Assigned task: Only an exact reprint of all the data is acceptable.
======== Available data ========
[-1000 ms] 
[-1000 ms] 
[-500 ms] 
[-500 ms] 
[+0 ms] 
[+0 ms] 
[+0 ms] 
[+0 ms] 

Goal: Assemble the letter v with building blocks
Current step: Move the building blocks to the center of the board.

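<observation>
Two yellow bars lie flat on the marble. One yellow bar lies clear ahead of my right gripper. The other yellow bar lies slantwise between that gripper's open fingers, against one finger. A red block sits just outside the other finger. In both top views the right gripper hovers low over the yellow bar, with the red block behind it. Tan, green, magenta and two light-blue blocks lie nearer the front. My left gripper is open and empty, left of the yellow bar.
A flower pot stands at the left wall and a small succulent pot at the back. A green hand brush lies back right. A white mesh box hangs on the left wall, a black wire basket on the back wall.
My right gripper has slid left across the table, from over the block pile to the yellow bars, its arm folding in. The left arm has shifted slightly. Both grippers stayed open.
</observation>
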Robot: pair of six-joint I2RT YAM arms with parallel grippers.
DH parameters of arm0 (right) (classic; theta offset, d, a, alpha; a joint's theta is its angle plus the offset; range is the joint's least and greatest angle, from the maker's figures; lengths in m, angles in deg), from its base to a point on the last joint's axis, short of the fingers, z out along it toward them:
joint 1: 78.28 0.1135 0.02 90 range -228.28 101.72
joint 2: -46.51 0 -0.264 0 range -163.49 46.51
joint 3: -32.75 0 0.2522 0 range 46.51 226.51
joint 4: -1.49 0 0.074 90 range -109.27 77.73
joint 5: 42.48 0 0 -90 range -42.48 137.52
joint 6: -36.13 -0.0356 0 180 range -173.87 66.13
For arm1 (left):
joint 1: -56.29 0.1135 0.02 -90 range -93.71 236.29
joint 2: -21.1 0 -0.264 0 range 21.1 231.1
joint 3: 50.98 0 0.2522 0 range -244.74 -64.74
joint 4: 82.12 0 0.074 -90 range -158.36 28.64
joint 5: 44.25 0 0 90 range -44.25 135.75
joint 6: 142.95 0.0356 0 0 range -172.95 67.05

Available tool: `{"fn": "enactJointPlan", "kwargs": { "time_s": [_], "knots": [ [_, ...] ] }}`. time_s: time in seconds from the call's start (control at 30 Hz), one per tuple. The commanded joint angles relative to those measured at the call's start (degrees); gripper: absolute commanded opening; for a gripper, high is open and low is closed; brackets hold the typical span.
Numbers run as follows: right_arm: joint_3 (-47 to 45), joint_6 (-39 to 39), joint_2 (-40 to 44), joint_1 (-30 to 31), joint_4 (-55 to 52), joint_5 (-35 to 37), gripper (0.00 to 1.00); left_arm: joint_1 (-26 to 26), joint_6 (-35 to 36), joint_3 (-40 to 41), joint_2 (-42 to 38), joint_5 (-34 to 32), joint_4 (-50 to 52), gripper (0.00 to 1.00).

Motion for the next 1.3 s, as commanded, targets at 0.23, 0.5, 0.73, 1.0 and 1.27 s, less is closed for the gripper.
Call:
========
Task response:
[-1000 ms] 
[-1000 ms] 
[-500 ms] 
[-500 ms] 
[+0 ms] 
[+0 ms] 
[+0 ms] 
[+0 ms] 

Goal: Assemble the letter v with building blocks
Current step: Move the building blocks to the center of the board.

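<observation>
Two yellow bars lie flat on the marble. One yellow bar lies clear ahead of my right gripper. The other yellow bar lies slantwise between that gripper's open fingers, against one finger. A red block sits just outside the other finger. In both top views the right gripper hovers low over the yellow bar, with the red block behind it. Tan, green, magenta and two light-blue blocks lie nearer the front. My left gripper is open and empty, left of the yellow bar.
A flower pot stands at the left wall and a small succulent pot at the back. A green hand brush lies back right. A white mesh box hangs on the left wall, a black wire basket on the back wall.
My right gripper has slid left across the table, from over the block pile to the yellow bars, its arm folding in. The left arm has shifted slightly. Both grippers stayed open.
</observation>
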Robot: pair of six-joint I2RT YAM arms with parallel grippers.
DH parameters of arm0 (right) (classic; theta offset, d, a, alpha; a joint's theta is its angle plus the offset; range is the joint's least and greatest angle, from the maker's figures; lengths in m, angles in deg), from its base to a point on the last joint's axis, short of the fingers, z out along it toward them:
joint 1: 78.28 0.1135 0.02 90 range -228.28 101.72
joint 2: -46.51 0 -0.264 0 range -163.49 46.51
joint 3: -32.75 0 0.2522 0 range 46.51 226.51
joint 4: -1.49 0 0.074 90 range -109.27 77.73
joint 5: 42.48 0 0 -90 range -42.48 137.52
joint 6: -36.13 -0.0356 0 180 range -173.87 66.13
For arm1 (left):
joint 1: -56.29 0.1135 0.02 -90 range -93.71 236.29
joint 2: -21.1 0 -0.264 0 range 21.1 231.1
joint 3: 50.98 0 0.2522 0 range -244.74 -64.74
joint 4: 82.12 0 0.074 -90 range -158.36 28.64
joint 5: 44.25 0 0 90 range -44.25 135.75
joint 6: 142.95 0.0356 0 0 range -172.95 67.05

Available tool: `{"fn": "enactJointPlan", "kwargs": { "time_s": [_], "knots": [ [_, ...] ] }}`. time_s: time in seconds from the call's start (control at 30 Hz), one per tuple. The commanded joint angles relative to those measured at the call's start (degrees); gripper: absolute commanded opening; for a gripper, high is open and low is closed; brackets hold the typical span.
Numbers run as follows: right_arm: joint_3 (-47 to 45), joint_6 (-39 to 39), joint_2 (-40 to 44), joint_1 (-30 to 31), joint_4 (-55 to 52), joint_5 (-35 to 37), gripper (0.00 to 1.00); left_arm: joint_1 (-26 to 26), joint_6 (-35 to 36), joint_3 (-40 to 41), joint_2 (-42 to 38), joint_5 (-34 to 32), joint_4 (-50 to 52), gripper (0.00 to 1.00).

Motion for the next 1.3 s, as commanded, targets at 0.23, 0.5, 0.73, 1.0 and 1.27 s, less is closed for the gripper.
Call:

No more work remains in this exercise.